- Born: 1942 Harrow Weald, Middlesex, England
- Disappeared: 2002
- Died: 13 July 2020 (aged 77–78)
- Occupation: Gangster
- Known for: Irish drug dealer

= Mickey Green =

English criminal (1942–2020)

Mickey Green (1942 – 13 July 2020) was an English gangster and drug lord who had also held Irish nationality. A convicted armed robber he had allegedly been one of Britain's leading drug dealers for many years and was said to be worth at least £75 million. His surname is often spelled in newspapers as Greene.

==Background==

Green was born in 1942 in Holloway, London.

Green was the leader of the "Wembley Mob" which specialized in armed robbery in the 1970s. For a number of years he has been wanted by police in several countries around the world for suspected drug smuggling. Gangland sources have described him as a main suspect in the murders of London criminal figures Gilbert Wynter and Solly Nahome. His ability to evade arrest has led to him being nicknamed the pimpernel. He is said to have first become involved with drugs during the early 1980s shortly after his release from prison, for armed robbery. He was suspected of having a number of detectives on his payroll and of being an associate of the Adams brothers.
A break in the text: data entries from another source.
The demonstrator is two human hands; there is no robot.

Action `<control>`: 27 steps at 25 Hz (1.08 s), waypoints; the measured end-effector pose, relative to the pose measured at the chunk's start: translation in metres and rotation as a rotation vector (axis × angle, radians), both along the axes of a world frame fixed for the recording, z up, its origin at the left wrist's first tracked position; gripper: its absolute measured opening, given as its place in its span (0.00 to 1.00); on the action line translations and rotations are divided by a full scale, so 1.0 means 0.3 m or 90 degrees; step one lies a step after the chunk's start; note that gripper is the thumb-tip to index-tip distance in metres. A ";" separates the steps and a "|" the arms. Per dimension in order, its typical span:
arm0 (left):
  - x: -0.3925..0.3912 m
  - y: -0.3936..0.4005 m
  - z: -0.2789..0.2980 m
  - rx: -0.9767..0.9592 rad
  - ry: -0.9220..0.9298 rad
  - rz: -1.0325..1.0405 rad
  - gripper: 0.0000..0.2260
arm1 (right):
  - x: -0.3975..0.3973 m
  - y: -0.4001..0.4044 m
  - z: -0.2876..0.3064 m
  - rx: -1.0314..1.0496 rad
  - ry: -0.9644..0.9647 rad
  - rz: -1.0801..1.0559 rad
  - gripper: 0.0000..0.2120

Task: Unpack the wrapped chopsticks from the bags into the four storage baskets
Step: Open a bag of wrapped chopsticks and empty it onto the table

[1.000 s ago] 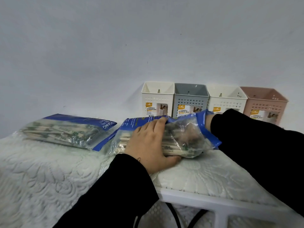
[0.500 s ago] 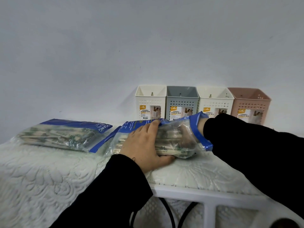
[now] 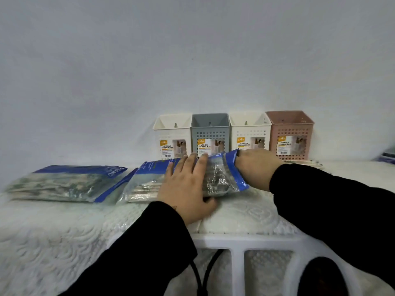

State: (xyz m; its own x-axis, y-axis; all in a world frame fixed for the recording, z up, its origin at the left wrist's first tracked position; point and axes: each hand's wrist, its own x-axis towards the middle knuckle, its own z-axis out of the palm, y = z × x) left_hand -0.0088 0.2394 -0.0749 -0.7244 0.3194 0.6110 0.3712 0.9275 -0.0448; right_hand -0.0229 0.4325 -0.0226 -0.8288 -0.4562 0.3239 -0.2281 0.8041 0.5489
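The step in hand is judged to be drawing wrapped chopsticks out of an opened bag. The near bag (image 3: 186, 182) is pinned to the quilted table cover (image 3: 53, 231) by the left hand (image 3: 184, 192), whose fingers are spread flat over the clear plastic. The right hand (image 3: 254, 165) is pushed into the bag's blue-edged mouth; its fingers are hidden inside, so whether anything is gripped cannot be told. A 2nd bag (image 3: 64, 183) lies untouched, well to the left of the left hand. The 4 storage baskets (image 3: 233, 133) stand in a row just beyond both hands, and no chopsticks can be seen in them from this angle. A few loose wrapped sticks (image 3: 303, 162) seem to lie just right of the right hand. Next, a bundle would need to be clasped, pulled clear while the bag is held down, and lifted into a basket.
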 end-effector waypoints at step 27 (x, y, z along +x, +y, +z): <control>-0.020 0.191 -0.003 0.032 -0.095 0.125 0.33 | 0.041 0.629 0.039 -0.220 -0.389 -0.259 0.40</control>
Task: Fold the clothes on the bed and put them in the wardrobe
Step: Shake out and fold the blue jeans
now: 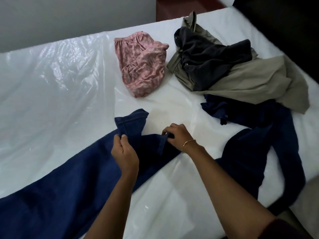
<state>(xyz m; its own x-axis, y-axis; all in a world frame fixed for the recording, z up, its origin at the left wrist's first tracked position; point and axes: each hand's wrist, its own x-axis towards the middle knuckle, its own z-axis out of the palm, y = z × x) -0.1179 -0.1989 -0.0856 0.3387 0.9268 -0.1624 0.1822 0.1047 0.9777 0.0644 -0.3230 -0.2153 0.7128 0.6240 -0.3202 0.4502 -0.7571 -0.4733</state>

Although owning pubs and other property in Wembley, West Hampstead, Dublin and Marbella, he had been evading authorities for more than twenty years, operating in countries including Morocco, France and the United States where he cooperated with organized crime figures running cocaine in from Colombia until his arrest by the Federal Bureau of Investigation while residing in a Beverly Hills mansion formerly owned by musician Rod Stewart. He was later released without facing a trial.

==Disappearance==
In 1998, following the arrest of British drug trafficker Michael Michael during Operation Draft, Green was one of sixty others implicated in a £150 million cocaine trafficking ring and would later be arrested by police at the Ritz hotel in Barcelona, Spain. Although held in custody for several months, he was again released and returned to his villa on the southern coast of Spain. As of 2002, he was wanted by authorities in Ireland as they suspected he tampered with a jury at a prior inquest and his assets in the Republic of Ireland were seized by the Irish Criminal Assets Bureau. As of November 2007 he was understood to be living in and around the Marbella area, but had not yet been captured.

It was reported that Green died on 13 July 2020, of skin cancer, while living on the Costa Del Sol.